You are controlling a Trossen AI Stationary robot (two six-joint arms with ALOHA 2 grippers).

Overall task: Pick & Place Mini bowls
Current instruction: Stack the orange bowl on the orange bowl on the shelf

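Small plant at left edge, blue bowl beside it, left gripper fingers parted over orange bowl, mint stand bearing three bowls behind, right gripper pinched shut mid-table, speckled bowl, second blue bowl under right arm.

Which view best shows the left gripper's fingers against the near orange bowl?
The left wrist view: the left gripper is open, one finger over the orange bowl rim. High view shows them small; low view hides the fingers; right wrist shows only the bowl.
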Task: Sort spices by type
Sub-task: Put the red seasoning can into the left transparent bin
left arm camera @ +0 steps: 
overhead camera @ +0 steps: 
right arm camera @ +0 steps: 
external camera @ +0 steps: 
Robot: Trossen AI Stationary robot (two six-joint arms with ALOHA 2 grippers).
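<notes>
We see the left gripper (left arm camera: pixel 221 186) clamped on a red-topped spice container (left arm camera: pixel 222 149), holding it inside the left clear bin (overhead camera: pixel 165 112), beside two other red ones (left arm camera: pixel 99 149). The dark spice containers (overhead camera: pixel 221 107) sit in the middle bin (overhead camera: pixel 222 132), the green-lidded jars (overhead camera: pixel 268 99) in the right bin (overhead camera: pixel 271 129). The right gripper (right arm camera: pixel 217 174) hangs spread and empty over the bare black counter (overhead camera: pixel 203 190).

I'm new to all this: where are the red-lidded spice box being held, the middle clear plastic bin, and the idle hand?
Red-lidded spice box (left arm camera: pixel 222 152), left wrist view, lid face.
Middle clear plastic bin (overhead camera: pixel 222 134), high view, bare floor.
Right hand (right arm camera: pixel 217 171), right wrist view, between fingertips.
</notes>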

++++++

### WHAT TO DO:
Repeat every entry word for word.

### SOLUTION TO THIS PROBLEM:
You are controlling a Trossen AI Stationary robot (two six-joint arms with ALOHA 2 grippers).

Overall task: Pick & Place Mini bowls
Current instruction: Stack the orange bowl on the orange bowl on the shelf

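Small plant at left edge, blue bowl beside it, left gripper fingers parted over orange bowl, mint stand bearing three bowls behind, right gripper pinched shut mid-table, speckled bowl, second blue bowl under right arm.

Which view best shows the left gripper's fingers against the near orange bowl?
The left wrist view: the left gripper is open, one finger over the orange bowl rim. High view shows them small; low view hides the fingers; right wrist shows only the bowl.
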Task: Sort spices by type
Sub-task: Put the red seasoning can into the left transparent bin
left arm camera @ +0 steps: 
overhead camera @ +0 steps: 
right arm camera @ +0 steps: 
external camera @ +0 steps: 
Robot: Trossen AI Stationary robot (two six-joint arms with ALOHA 2 grippers).
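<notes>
We see the left gripper (left arm camera: pixel 221 186) clamped on a red-topped spice container (left arm camera: pixel 222 149), holding it inside the left clear bin (overhead camera: pixel 165 112), beside two other red ones (left arm camera: pixel 99 149). The dark spice containers (overhead camera: pixel 221 107) sit in the middle bin (overhead camera: pixel 222 132), the green-lidded jars (overhead camera: pixel 268 99) in the right bin (overhead camera: pixel 271 129). The right gripper (right arm camera: pixel 217 174) hangs spread and empty over the bare black counter (overhead camera: pixel 203 190).

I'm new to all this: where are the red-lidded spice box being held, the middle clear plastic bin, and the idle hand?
Red-lidded spice box (left arm camera: pixel 222 152), left wrist view, lid face.
Middle clear plastic bin (overhead camera: pixel 222 134), high view, bare floor.
Right hand (right arm camera: pixel 217 171), right wrist view, between fingertips.
</notes>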

The output is complete.